The left had succeeded in bringing down the West, all the while failing to realize that it is part of an intellectual tradition that will die with the Western world. Its plans for world government are of little interest to aspiring Chinese and Islamic empires. And all they can do now is cling bitterly to power in the West, while accepting new models internationally and domestically, that remove their notions of law , equality and human rights from the table. Their rule is a shadow over the liberty of the free world.

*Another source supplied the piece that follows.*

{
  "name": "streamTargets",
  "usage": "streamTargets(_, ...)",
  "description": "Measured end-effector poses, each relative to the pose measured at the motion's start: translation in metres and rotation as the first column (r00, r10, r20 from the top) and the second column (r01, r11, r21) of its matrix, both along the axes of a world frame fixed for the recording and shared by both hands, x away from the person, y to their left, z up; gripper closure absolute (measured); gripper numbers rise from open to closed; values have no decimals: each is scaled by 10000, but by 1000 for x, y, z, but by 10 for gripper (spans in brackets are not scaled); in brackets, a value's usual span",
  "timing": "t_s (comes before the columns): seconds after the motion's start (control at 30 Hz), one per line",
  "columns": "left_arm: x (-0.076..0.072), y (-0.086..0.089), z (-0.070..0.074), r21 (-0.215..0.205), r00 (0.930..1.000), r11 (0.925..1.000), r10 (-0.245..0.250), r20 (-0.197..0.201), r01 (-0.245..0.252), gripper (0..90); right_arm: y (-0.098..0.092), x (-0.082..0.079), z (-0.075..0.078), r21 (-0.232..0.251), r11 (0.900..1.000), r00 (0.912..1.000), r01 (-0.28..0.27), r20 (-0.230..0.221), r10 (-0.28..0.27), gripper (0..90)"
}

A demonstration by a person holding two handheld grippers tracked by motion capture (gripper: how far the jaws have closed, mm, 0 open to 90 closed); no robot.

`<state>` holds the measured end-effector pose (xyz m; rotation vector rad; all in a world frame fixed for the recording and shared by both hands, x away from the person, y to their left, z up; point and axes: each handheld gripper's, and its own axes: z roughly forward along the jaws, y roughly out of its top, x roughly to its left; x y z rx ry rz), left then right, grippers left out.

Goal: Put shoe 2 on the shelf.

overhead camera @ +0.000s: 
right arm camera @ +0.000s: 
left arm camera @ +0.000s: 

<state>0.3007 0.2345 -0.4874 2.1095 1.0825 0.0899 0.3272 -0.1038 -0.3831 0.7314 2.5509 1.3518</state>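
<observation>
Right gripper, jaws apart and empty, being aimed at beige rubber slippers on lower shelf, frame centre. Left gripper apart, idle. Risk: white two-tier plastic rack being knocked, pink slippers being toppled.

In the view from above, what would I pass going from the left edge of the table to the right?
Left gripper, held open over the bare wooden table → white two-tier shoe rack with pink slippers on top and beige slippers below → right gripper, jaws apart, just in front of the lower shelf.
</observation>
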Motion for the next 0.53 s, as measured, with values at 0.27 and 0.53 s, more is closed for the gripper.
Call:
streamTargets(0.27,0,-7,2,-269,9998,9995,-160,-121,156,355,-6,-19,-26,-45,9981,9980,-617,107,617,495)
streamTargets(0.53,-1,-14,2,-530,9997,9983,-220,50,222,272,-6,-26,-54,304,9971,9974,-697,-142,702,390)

“‘Here I have chosen my abode and will establish it forever,’ I have not forgotten the notes of this little passage, but can repeat them as accurately as I had heard them only yesterday. Good God! with what emphasis should I utter them now in America!” wrote Madame Roland. Today some Europeans still continue to flee here in search of freedom. Whether it’s freedom from political and religious persecution or simply in search of a freer society. But America is besieged by the same forces that Europe is. Its walls are stronger, its people are more insulated and resistant, but if a siege is persistent enough, then the walls sooner or later fall.
On ascending the steps to the guillotine, Madame Roland said, “Oh Liberty, what crimes are committed in thy name!” It could just as easily apply to the left today, which promises liberty through equality, but delivers only tyranny through bureaucracy.